|Year : 2019 | Volume
| Issue : 9 | Page : 1201-1207
Effect of Vitamin D and parathyroid hormone levels on the coronary slow-flow phenomenon
B Kalayci1, T Karabağ1, S Kalaycı2, YT Erten1, F Köktürk3
1 Department of Cardiology, Bülent Ecevit University Hospital, Zonguldak, Turkey
2 Department of Cardiology, Zonguldak Atatürk State Hospital, Zonguldak, Turkey
3 Department of Biostatistics, Bülent Ecevit University Hospital, Zonguldak, Turkey
|Date of Acceptance||28-Apr-2019|
|Date of Web Publication||6-Sep-2019|
Dr. B Kalayci
Department of Cardiology, Bulent Ecevit University, 61600 - Zonguldak
Source of Support: None, Conflict of Interest: None
| Abstract|| |
Background: The presence of vitamin D, and parathyroid hormone receptors has been demonstrated in the vascular endothelium. Variations in vitamin D, and parathyroid hormone levels may affect coronary flow and cause the coronary slow-flow phenomenon (CSF). Methods: We enrolled 93 patients who had undergone coronary angiography and had near-normal coronary arteries. Blood samples were taken to determine the calcium, phosphorus, 25-hydroxy vitamin D, and parathyroid hormone levels. Vitamin D deficiency was defined as a serum 25-hydroxy vitamin D level of less than 20 ng/mL. We divided the study population into two groups according to thrombolysis in myocardial infarction frame count (TFC) levels. Results: Patients with TFC ≤27 were in the control group (n = 39), and those with TFC >27 were in the CSF group (n = 54). 25-Hydroxy vitamin D levels were similar in both groups: 17.5 [3.3-36.1] ng/ml in the CSF group and 15.2 [5.3-34] ng/ml in the control group (P = 0.129). When we analyzed TFC for each of the coronary arteries, we found a weak negative correlation between vitamin D level and TFC of the right coronary artery in the CSF group (r = −0.314, P = 0.021). Parathyroid hormone levels were similar in both groups: 48 [16-140] pg/ml in the CSF group and 52 [25-125] pg/ml in the control group (P = 0.297). Conclusion: The study failed to demonstrate a relationship between serum parathyroid hormone level and CSF. However, a weak negative correlation was found between vitamin D level and TFC of the right coronary artery.

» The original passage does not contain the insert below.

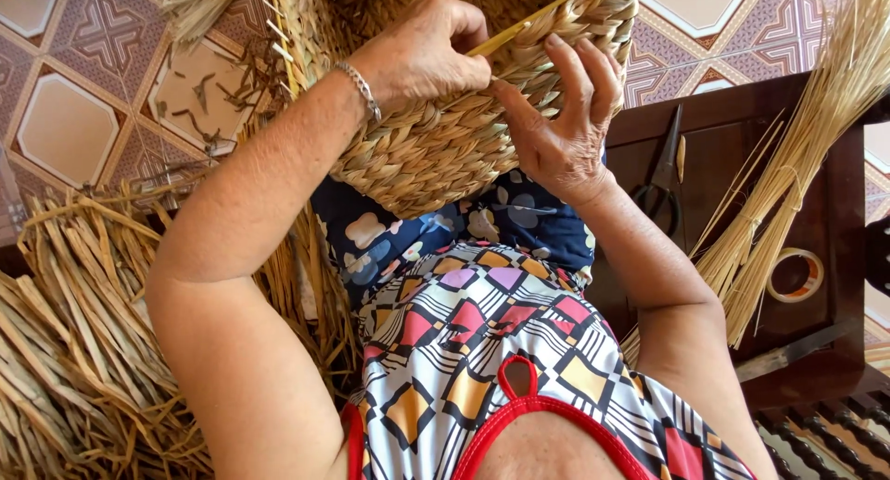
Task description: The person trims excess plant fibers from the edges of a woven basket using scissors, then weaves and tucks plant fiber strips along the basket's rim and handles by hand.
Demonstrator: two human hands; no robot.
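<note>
A woven straw basket of braided fibre rests on my lap, tilted toward me. My left hand, with a metal bracelet on the wrist, is closed on a thin yellow strip that pokes through the basket's braided rim. My right hand presses its fingers and thumb against the rim right beside the strip, gripping the weave. Both hands touch the basket near its upper edge.
A heap of dried straw lies at my left on the patterned tile floor. At right, a dark wooden table carries black scissors, a tied bundle of straw stalks, a tape roll and a flat blade.
</note>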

Keywords: 25-hydroxyvitamin D, coronary artery disease, parathyroid hormone, vitamin D
|How to cite this article:|
Kalayci B, Karabağ T, Kalaycı S, Erten Y T, Köktürk F. Effect of Vitamin D and parathyroid hormone levels on the coronary slow-flow phenomenon. Niger J Clin Pract 2019;22:1201-7
|How to cite this URL:|
Kalayci B, Karabağ T, Kalaycı S, Erten Y T, Köktürk F. Effect of Vitamin D and parathyroid hormone levels on the coronary slow-flow phenomenon. Niger J Clin Pract [serial online] 2019 [cited 2019 Nov 13];22:1201-7. Available from: http://www.njcponline.com/text.asp?2019/22/9/1201/266157
| Introduction|| |
The coronary slow-flow (CSF) phenomenon was first described by Tambe et al. in 1972. It is characterized by delayed contrast passage on angiography, without significant epicardial coronary stenosis. The incidence of CSF has been reported as 1-7% of all coronary angiograms. The causes of the CSF phenomenon can be summarized as small vessel dysfunction, endothelial dysfunction, atherosclerosis, inflammation, and anatomic factors related to the coronary vessels. The CSF phenomenon has been associated with clinical manifestations, including acute myocardial ischemia, arrhythmias, and sudden cardiac death.
Vitamin D (vit D) plays a significant role in bone metabolism and calcium homeostasis. Vitamin D receptors can be seen in many tissues, including cardiac myocytes, coronary artery smooth muscle cells, and endothelial cells. In previous studies, low vit D levels were shown to be a risk factor for cardiovascular diseases such as atherosclerosis, coronary artery calcification, coronary artery disease (CAD), hypertension, and heart failure.,
Parathyroid hormone (PTH) is a peptide secreted by parathyroid cells. It plays a role in calcium and phosphorus metabolism. Previous studies have shown that serum PTH levels are closely associated with heart failure, high blood pressure, and myocardial hypertrophy.,, The cardiovascular system may also be affected by PTH levels via pro-inflammatory pathways stimulating cytokine release from inflammatory cells. Studies on the relationship between CAD and PTH levels are inconclusive. The aim of our study was to determine the correlation between CSF and vit D or PTH levels.
| Methods|| |
Patient population and study protocol
This was an observational, cross-sectional study including 93 patients who had undergone coronary angiography for suspected stable ischemic heart disease and were found to have normal or near-normal coronary arteries, and to have slow-flow coronary artery disease on visual assessment. Demographic characteristics, body mass index (BMI), blood pressure and the following classical cardiovascular risk factors were recorded: hypertension (blood pressure >140/90 mmHg or use of an antihypertensive drug), diabetes mellitus (fasting glucose >126 mg/dL, or use of oral hypoglycemic agents or insulin), dyslipidemia (low-density lipoprotein >130 ng/dL, total cholesterol >200 ng/dL), and smoking. Medications used by patients were recorded. Vit D deficiency was defined as a serum 25-hydroxy (25(OH)) vit D level <20 ng/mL. Patients were categorized into a vit D-deficient group and vit D non-deficient group (>20 ng/dl) for categorical analysis.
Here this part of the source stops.